Begin at the line containing "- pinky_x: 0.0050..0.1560" in the data below and go on through the line containing "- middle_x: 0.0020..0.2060", repeating each line exactly; include both ends and no other line.

■ **Given data**
####################
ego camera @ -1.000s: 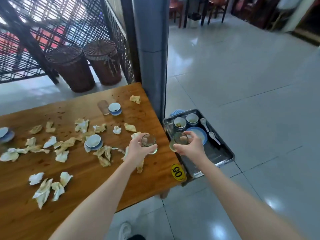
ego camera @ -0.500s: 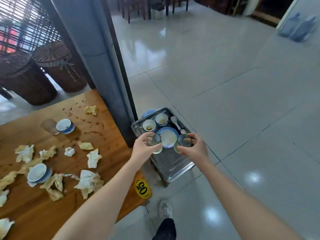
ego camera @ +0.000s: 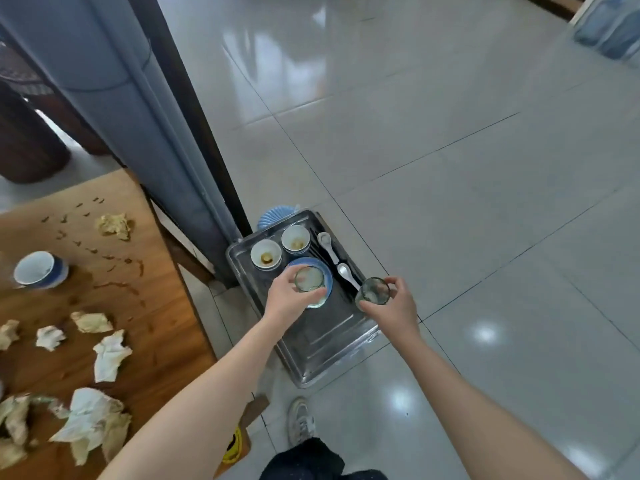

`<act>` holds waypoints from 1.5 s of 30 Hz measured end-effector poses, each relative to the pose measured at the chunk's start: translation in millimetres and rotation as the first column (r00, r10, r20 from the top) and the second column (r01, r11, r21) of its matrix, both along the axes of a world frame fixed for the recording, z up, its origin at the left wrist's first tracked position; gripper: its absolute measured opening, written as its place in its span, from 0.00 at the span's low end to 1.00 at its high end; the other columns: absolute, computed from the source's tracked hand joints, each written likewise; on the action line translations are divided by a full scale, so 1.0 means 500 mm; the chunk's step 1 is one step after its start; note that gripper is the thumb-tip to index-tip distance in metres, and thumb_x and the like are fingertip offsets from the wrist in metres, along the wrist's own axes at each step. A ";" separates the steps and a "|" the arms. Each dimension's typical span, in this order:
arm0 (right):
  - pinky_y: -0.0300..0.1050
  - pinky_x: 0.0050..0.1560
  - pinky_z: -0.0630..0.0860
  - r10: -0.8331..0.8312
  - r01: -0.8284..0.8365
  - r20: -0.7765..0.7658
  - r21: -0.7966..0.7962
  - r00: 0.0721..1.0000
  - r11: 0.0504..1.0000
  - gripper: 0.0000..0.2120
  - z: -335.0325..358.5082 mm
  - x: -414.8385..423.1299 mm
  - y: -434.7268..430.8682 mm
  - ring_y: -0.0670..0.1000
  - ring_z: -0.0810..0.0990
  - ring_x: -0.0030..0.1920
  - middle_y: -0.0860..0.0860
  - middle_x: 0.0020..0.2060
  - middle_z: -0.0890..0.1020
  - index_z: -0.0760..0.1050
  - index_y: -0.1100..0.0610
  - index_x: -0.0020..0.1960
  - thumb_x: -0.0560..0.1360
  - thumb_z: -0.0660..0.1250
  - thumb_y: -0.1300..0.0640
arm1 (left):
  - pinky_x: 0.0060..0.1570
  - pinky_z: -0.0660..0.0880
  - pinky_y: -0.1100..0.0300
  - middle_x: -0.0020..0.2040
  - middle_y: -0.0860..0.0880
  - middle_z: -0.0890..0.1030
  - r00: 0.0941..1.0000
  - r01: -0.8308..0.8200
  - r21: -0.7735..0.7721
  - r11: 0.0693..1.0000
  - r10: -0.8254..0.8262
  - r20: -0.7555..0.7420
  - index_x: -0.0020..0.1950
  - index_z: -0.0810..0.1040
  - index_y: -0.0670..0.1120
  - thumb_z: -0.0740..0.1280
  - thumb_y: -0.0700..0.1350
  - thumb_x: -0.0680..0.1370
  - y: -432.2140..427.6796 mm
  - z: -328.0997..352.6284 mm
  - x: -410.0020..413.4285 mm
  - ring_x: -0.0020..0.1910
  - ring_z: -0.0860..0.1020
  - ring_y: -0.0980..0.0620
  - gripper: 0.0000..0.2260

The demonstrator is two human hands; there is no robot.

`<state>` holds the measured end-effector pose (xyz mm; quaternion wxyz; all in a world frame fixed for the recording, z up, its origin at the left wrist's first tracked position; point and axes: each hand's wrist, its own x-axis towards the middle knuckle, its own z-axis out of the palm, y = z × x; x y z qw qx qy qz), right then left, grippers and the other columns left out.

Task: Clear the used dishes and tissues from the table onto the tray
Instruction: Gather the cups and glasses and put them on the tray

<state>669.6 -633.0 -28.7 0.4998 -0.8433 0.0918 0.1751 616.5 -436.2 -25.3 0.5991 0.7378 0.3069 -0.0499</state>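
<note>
A metal tray (ego camera: 322, 355) sits low beside the wooden table (ego camera: 152, 341). My left hand (ego camera: 285, 301) grips a clear glass (ego camera: 309, 279) over the blue plate (ego camera: 328, 276) on the tray. My right hand (ego camera: 394, 308) grips a second clear glass (ego camera: 374, 291) above the tray's right rim. Two white bowls (ego camera: 266, 254) (ego camera: 295, 239) and two white spoons (ego camera: 327, 244) (ego camera: 348, 275) lie at the tray's far end. Several crumpled tissues (ego camera: 109, 355) and a blue-and-white cup (ego camera: 38, 270) are on the table.
A grey pillar (ego camera: 138, 109) stands between the table and the tray. A blue ribbed object (ego camera: 273, 216) lies behind the tray. My shoe (ego camera: 300, 420) is on the tiled floor near the tray's front edge. A yellow number tag (ego camera: 235, 448) hangs at the table corner.
Both hands have carried the glasses from the table edge out over the tray. The view has swung right, so less of the table shows.
</note>
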 end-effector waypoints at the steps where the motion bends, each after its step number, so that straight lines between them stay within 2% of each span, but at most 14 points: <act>1: 0.33 0.35 0.69 0.004 -0.004 -0.014 -0.014 1.000 1.000 0.23 -0.012 0.011 -0.006 0.38 0.77 0.40 0.40 0.40 0.78 0.69 0.47 0.51 0.62 0.76 0.58 | 0.37 0.70 0.71 0.51 0.57 0.77 1.000 -0.010 0.009 1.000 0.010 -0.015 0.54 0.74 0.61 0.78 0.48 0.66 -0.003 -0.012 0.005 0.45 0.78 0.60 0.21; 7: 0.33 0.35 0.68 0.094 -0.099 -0.084 -0.066 0.992 0.993 0.24 -0.091 0.076 -0.038 0.37 0.76 0.41 0.39 0.42 0.76 0.67 0.48 0.52 0.63 0.76 0.58 | 0.52 0.75 0.59 0.53 0.54 0.79 0.985 -0.098 0.058 0.993 0.106 -0.140 0.58 0.75 0.58 0.79 0.49 0.65 -0.028 -0.106 0.021 0.51 0.78 0.53 0.24; 11: 0.36 0.39 0.72 0.235 -0.248 -0.119 -0.110 0.965 0.962 0.24 -0.149 0.127 -0.061 0.37 0.76 0.41 0.39 0.41 0.76 0.68 0.50 0.53 0.63 0.77 0.57 | 0.44 0.71 0.68 0.49 0.59 0.80 0.961 -0.178 0.060 0.982 0.186 -0.203 0.60 0.76 0.55 0.80 0.48 0.64 -0.056 -0.163 0.023 0.49 0.79 0.59 0.27; 14: 0.30 0.36 0.71 0.363 -0.383 -0.149 -0.135 0.920 0.914 0.23 -0.195 0.167 -0.072 0.34 0.76 0.39 0.39 0.39 0.77 0.68 0.49 0.52 0.64 0.78 0.58 | 0.45 0.70 0.69 0.49 0.58 0.79 0.941 -0.229 0.094 0.969 0.245 -0.235 0.60 0.76 0.55 0.79 0.49 0.65 -0.085 -0.211 0.032 0.49 0.78 0.57 0.26; 16: 0.28 0.35 0.71 0.434 -0.458 -0.172 -0.143 0.885 0.877 0.23 -0.230 0.184 -0.076 0.34 0.76 0.39 0.39 0.40 0.76 0.68 0.48 0.52 0.65 0.77 0.59 | 0.42 0.67 0.75 0.50 0.57 0.79 0.930 -0.247 0.109 0.963 0.268 -0.252 0.61 0.76 0.54 0.79 0.48 0.65 -0.104 -0.252 0.035 0.49 0.77 0.59 0.26; 17: 0.28 0.35 0.71 0.458 -0.484 -0.181 -0.143 0.870 0.863 0.23 -0.248 0.190 -0.078 0.35 0.77 0.40 0.39 0.40 0.76 0.68 0.48 0.52 0.65 0.77 0.59 | 0.41 0.67 0.76 0.51 0.57 0.79 0.926 -0.253 0.111 0.961 0.274 -0.260 0.62 0.76 0.53 0.79 0.47 0.65 -0.113 -0.272 0.037 0.50 0.77 0.59 0.27; 19: 0.28 0.36 0.71 0.490 -0.518 -0.199 -0.130 0.849 0.845 0.23 -0.290 0.199 -0.078 0.37 0.77 0.42 0.40 0.42 0.77 0.69 0.49 0.53 0.65 0.77 0.60 | 0.47 0.69 0.71 0.54 0.56 0.79 0.922 -0.252 0.108 0.962 0.272 -0.275 0.64 0.76 0.51 0.79 0.45 0.65 -0.130 -0.315 0.044 0.53 0.76 0.57 0.28; 21: 0.29 0.38 0.72 0.518 -0.548 -0.210 -0.119 0.829 0.828 0.24 -0.331 0.206 -0.074 0.38 0.78 0.43 0.41 0.43 0.78 0.69 0.48 0.53 0.64 0.77 0.61 | 0.52 0.69 0.65 0.55 0.55 0.79 0.915 -0.268 0.109 0.957 0.289 -0.281 0.64 0.76 0.50 0.79 0.44 0.65 -0.144 -0.357 0.057 0.54 0.76 0.56 0.29; 24: 0.40 0.43 0.77 0.556 -0.590 -0.237 -0.107 0.797 0.800 0.24 -0.397 0.218 -0.068 0.43 0.79 0.45 0.44 0.44 0.79 0.68 0.48 0.53 0.64 0.76 0.62 | 0.48 0.67 0.72 0.51 0.58 0.78 0.908 -0.296 0.115 0.948 0.317 -0.274 0.62 0.77 0.51 0.79 0.42 0.64 -0.159 -0.408 0.079 0.51 0.75 0.58 0.27; 26: 0.37 0.42 0.76 0.575 -0.612 -0.241 -0.115 0.781 0.783 0.24 -0.435 0.227 -0.065 0.43 0.79 0.43 0.44 0.43 0.79 0.69 0.48 0.53 0.64 0.76 0.62 | 0.43 0.65 0.78 0.48 0.60 0.78 0.911 -0.300 0.117 0.947 0.321 -0.260 0.59 0.77 0.52 0.79 0.41 0.64 -0.165 -0.436 0.090 0.50 0.75 0.59 0.25; 29: 0.32 0.39 0.72 0.591 -0.631 -0.253 -0.123 0.766 0.766 0.23 -0.480 0.232 -0.066 0.42 0.78 0.44 0.42 0.42 0.78 0.69 0.48 0.52 0.63 0.75 0.62 | 0.46 0.64 0.76 0.49 0.59 0.78 0.909 -0.303 0.109 0.947 0.321 -0.266 0.60 0.77 0.52 0.78 0.40 0.65 -0.174 -0.470 0.097 0.50 0.75 0.60 0.25; 35: 0.30 0.36 0.70 0.643 -0.689 -0.277 -0.120 0.714 0.715 0.23 -0.525 0.229 -0.067 0.43 0.77 0.44 0.43 0.43 0.78 0.68 0.48 0.52 0.64 0.73 0.64 | 0.43 0.62 0.82 0.49 0.57 0.78 0.909 -0.299 0.107 0.948 0.317 -0.269 0.60 0.78 0.49 0.77 0.37 0.64 -0.198 -0.518 0.108 0.50 0.74 0.59 0.25; 40: 0.41 0.41 0.75 0.663 -0.694 -0.213 -0.133 0.718 0.708 0.20 -0.535 0.235 -0.044 0.46 0.77 0.42 0.43 0.41 0.78 0.68 0.49 0.54 0.67 0.71 0.63 | 0.41 0.62 0.84 0.49 0.57 0.79 0.910 -0.306 0.107 0.946 0.324 -0.257 0.60 0.78 0.49 0.76 0.36 0.65 -0.208 -0.537 0.119 0.49 0.74 0.58 0.24; 45: 0.42 0.44 0.75 0.675 -0.698 -0.182 -0.116 0.715 0.707 0.21 -0.540 0.261 -0.011 0.48 0.78 0.44 0.43 0.42 0.78 0.69 0.49 0.55 0.67 0.72 0.63 | 0.42 0.64 0.83 0.48 0.57 0.79 0.912 -0.324 0.087 0.942 0.335 -0.237 0.59 0.78 0.50 0.77 0.40 0.66 -0.205 -0.544 0.136 0.48 0.75 0.59 0.23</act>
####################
■ **Solved problem**
  - pinky_x: 0.0050..0.1560
  - pinky_z: -0.0630..0.0860
  - r10: -0.8331..0.8312
  - r01: -0.8284..0.8365
  - r20: -0.7765..0.7658
  - r21: -0.7966..0.7962
  - r00: 0.0721..1.0000
  - r11: 0.0504..1.0000
  - gripper: 0.0000..0.2120
  - z: -335.0325..358.5082 mm
  - x: -414.8385..423.1299 mm
  - y: -434.7268..430.8682 mm
  - ring_y: -0.0670..0.1000
  - ring_z: -0.0810..0.0990
  - ring_x: -0.0030..0.1920
  - middle_y: -0.0860..0.0860
  - middle_x: 0.0020..0.2060

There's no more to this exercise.